C: Couldn’t they have found a better font for the titles? There is the freakin’ interweb now….fabulous FONTS FOR EVERYONE!!!! It is like a font from my grade 6 science project about frogs…I had to do a project about frogs because I passed out everytime we dissected them and missed the dissection part. Harsh….but not as HARSH AS THIS FONT!

D: Not that I watched too many episodes….one or two…but it looks like they are trying to re create the ENTIRE Jersey Shore cast…That girl in the upper right corner looks like ‘J Wow’…yes, that is her name…and the girl in the middle with the blue bathing suit looks like shades of Snookie…all the guys look like ‘The Situation’…it is like when they would recast big musicals here in Canada partially based on if you fit the predecessors’ costume and shoes.

E: Who took this picture….my mother? On our old Kodak with the flash that turned when you used it…was that only twenty years ago? Technology is scary….but NOT AS SCARY AS THIS PICTURE.

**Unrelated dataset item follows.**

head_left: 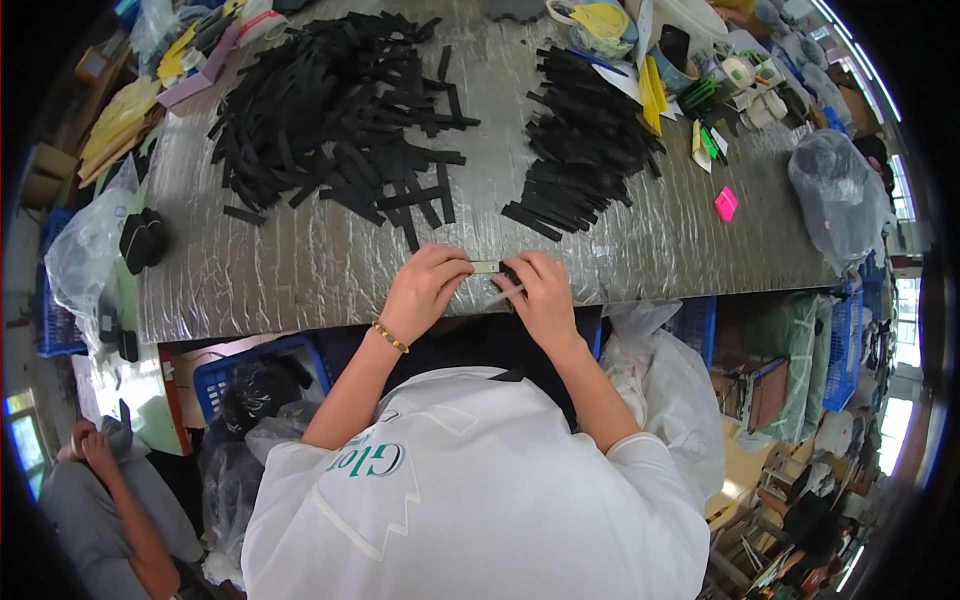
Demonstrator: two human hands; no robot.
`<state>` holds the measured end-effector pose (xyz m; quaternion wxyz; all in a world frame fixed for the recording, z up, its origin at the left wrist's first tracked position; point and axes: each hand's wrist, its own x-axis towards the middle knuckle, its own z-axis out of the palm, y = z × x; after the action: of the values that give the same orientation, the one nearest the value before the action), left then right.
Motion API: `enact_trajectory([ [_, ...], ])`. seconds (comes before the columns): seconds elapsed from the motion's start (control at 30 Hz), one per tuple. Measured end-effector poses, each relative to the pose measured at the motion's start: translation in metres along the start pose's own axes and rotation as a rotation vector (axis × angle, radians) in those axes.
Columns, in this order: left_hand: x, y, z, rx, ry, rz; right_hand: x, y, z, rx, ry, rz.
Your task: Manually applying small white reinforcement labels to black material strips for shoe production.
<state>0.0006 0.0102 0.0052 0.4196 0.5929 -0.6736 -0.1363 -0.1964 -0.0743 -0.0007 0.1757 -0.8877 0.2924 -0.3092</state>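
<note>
Close to the table's near edge, my left hand (428,283) pinches one end of a short silvery strip (485,267) with small dark marks. My right hand (541,297) is closed at the strip's other end, where a bit of black shows at the fingertips. A slim whitish stick (504,296) juts from the right fingers toward the left; its kind is unclear. Beyond my hands lies a big loose heap of black strips (300,110) at the left. Another pile of black strips (585,140), more neatly lined up, sits right of it.
At the far right are a pink tag-like piece (726,204), a clear plastic bag (835,190) and clutter with a dark phone-like object (675,45). Black pieces (144,241) sit at the left edge. Blue crates (215,385) stand underneath. Another person's arm (125,510) shows at lower left.
</note>
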Motion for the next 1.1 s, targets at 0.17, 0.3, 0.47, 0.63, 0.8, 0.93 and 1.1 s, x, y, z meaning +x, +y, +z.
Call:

So, it will be sexist …racist …slutty …stereotypical …moronic …and setting an example for our young people.

Wow.
J Wow.

There is an trailer….I hesitate to put the link up…I am walking away and watering my plants and thinking about it…..

Alright…I am gonna put it up…with RESERVATION!!! You will crap.

http://www.youtube.com/watch?v=pSG3LXU60Vc

Oh lord.
I can’t wait to hear your thoughts.

Can you fucking believe it….it is American Gladiator all over again.